▸ **EXERCISE INSTRUCTIONS**
Because the copy must hold no pictures, return the data below with all of its words intact.
DATA Start Marker
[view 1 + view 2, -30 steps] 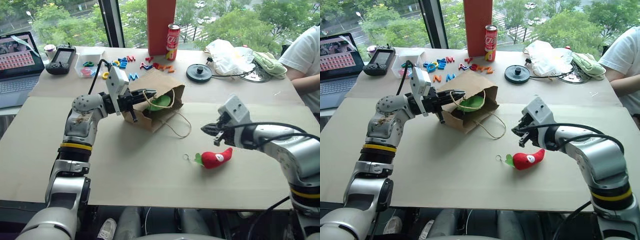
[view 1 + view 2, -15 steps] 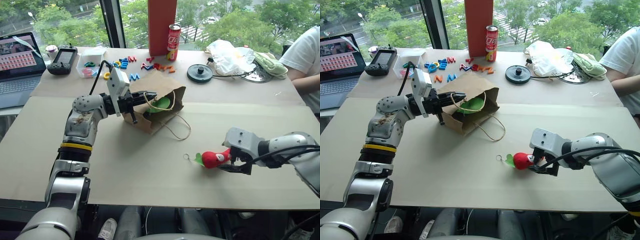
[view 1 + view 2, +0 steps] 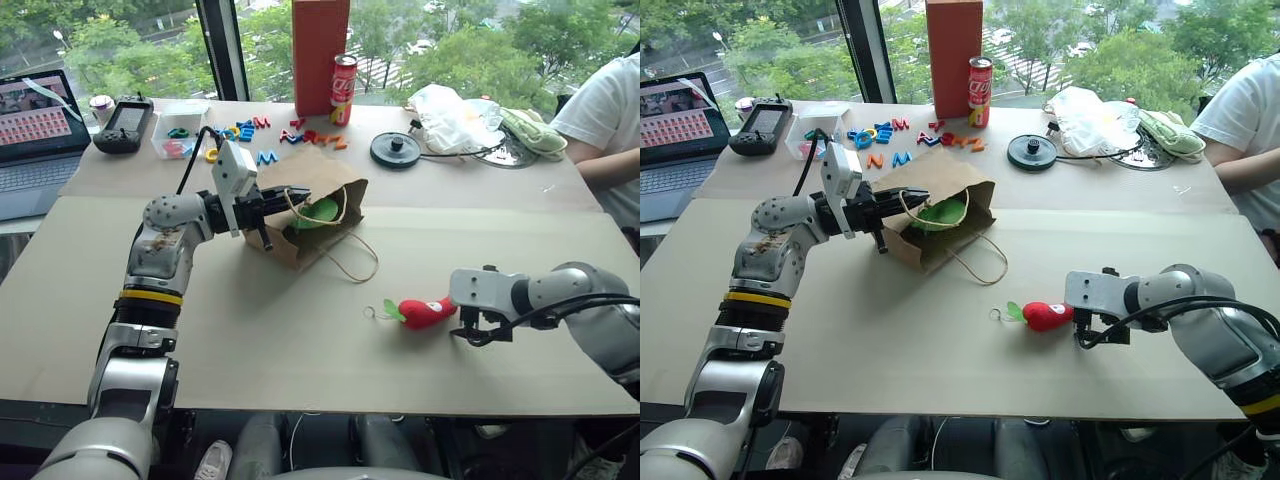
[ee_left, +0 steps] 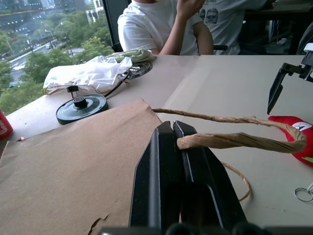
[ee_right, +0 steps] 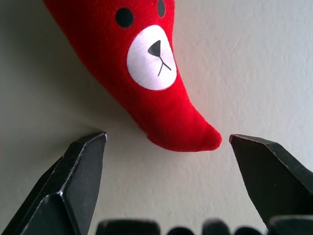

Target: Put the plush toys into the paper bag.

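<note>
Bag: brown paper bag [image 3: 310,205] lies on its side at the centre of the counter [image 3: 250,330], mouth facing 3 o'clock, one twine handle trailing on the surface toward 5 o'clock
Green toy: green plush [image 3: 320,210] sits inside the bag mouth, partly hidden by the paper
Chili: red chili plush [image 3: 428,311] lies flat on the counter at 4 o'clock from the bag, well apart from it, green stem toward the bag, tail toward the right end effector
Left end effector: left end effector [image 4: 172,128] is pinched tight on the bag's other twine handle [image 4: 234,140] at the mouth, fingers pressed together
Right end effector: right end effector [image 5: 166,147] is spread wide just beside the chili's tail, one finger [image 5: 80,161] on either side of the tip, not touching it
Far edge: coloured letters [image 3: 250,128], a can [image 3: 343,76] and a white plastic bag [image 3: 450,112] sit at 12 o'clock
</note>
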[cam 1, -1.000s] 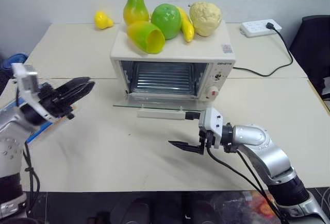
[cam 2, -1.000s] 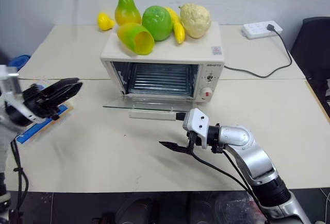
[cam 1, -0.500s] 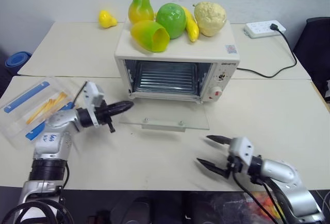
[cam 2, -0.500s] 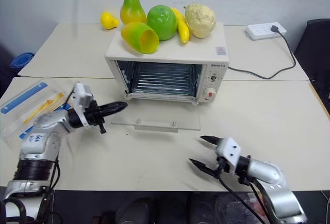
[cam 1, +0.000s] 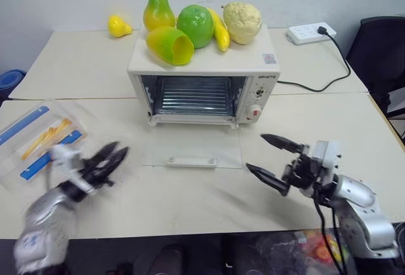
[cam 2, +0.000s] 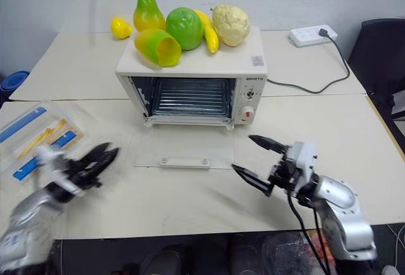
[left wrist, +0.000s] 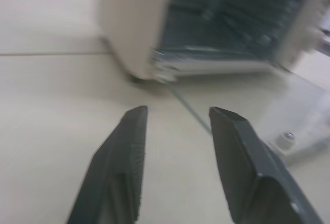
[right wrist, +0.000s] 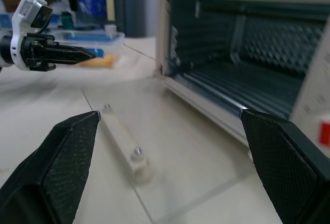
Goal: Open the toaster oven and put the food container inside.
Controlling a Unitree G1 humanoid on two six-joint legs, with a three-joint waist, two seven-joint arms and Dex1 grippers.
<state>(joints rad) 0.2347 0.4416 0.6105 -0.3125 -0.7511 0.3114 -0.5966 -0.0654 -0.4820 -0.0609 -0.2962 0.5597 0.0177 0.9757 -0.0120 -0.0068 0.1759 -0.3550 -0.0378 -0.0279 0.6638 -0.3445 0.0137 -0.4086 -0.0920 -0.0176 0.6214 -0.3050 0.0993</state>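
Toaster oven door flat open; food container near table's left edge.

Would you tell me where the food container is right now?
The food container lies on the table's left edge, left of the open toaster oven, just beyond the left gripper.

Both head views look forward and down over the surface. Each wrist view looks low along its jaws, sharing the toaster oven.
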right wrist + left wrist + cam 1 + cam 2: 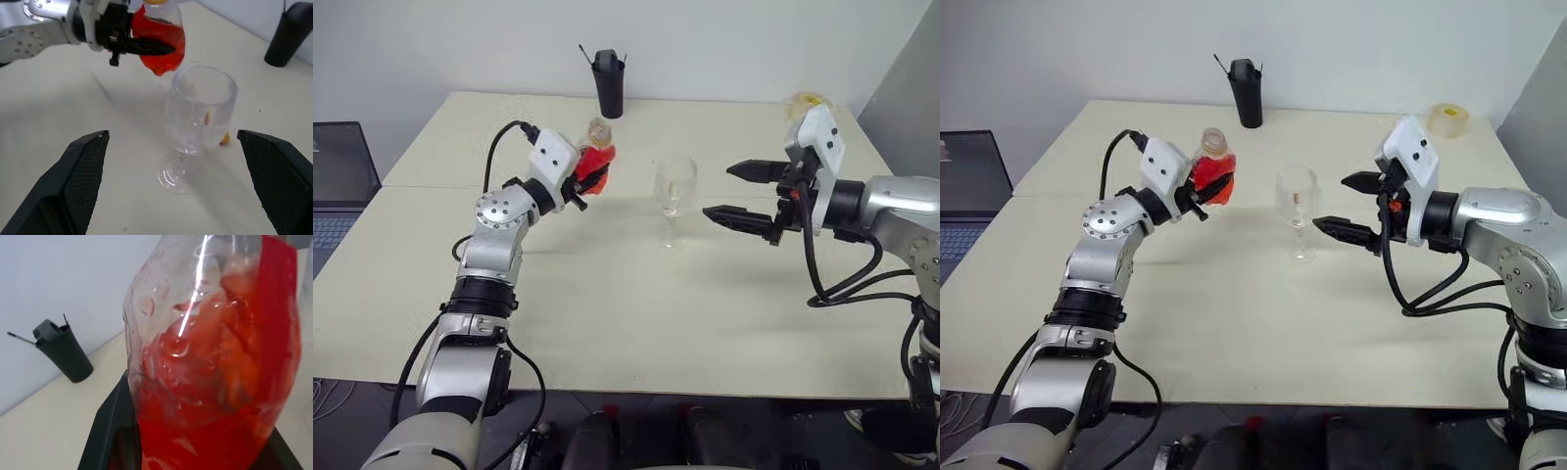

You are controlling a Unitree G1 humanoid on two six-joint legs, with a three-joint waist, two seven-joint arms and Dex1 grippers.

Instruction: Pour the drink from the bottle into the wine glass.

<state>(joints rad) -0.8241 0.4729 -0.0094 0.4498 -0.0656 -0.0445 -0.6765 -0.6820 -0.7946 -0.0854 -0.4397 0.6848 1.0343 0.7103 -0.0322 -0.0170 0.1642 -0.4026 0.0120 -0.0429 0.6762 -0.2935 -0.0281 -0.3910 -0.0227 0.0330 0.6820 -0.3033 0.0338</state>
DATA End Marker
▸ **THE ANSWER**
[view 1 + view 2, -30 steps] 
[view 1 + view 2, -15 steps] 
[view 1 + view 2, +0 steps] 
[ee_left, +0 steps] 
[ee_right, +0 steps] 

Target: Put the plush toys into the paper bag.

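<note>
Bag: brown paper bag [image 3: 310,205] lies on its side at the centre of the counter [image 3: 250,330], mouth facing 3 o'clock, one twine handle trailing on the surface toward 5 o'clock
Green toy: green plush [image 3: 320,210] sits inside the bag mouth, partly hidden by the paper
Chili: red chili plush [image 3: 428,311] lies flat on the counter at 4 o'clock from the bag, well apart from it, green stem toward the bag, tail toward the right end effector
Left end effector: left end effector [image 4: 172,128] is pinched tight on the bag's other twine handle [image 4: 234,140] at the mouth, fingers pressed together
Right end effector: right end effector [image 5: 166,147] is spread wide just beside the chili's tail, one finger [image 5: 80,161] on either side of the tip, not touching it
Far edge: coloured letters [image 3: 250,128], a can [image 3: 343,76] and a white plastic bag [image 3: 450,112] sit at 12 o'clock
</note>
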[cam 1, -1.000s] 
[cam 2, -1.000s] 
[cam 1, -0.500s] 
[cam 2, -0.500s] 
[cam 1, +0.000s] 
[cam 2, +0.000s] 
[left wrist, +0.000s] 
[right wrist, +0.000s] 
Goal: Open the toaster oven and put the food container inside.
Controlling a Unitree G1 humanoid on two six-joint legs, with a three-joint waist, two seven-joint arms and Dex1 grippers.
<state>(joints rad) 0.2347 0.4416 0.6105 -0.3125 -0.7511 0.3114 -0.5966 -0.0654 -0.4820 -0.0609 -0.2962 0.5597 0.0177 0.9757 -0.0120 -0.0068 0.1759 -0.3550 -0.0378 -0.0279 0.6638 -0.3445 0.0137 -0.4086 -0.0920 -0.0176 0.6214 -0.3050 0.0993</state>
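Toaster oven door flat open; food container near table's left edge.

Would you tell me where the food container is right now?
The food container lies on the table's left edge, left of the open toaster oven, just beyond the left gripper.

Both head views look forward and down over the surface. Each wrist view looks low along its jaws, sharing the toaster oven.
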right wrist + left wrist + cam 1 + cam 2: 

You are controlling a Unitree G1 humanoid on two six-joint legs, with a three-joint waist, two seven-joint arms and Dex1 grippers.

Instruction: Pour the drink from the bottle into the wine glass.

<state>(joints rad) -0.8241 0.4729 -0.0094 0.4498 -0.0656 -0.0445 -0.6765 -0.6820 -0.7946 -0.0854 -0.4397 0.6848 1.0343 0.7103 -0.0322 -0.0170 0.1642 -0.4026 0.0120 -0.0429 0.6762 -0.2935 -0.0281 -0.3910 -0.0227 0.0330 0.6820 -0.3033 0.0338</state>

There's no more to the output.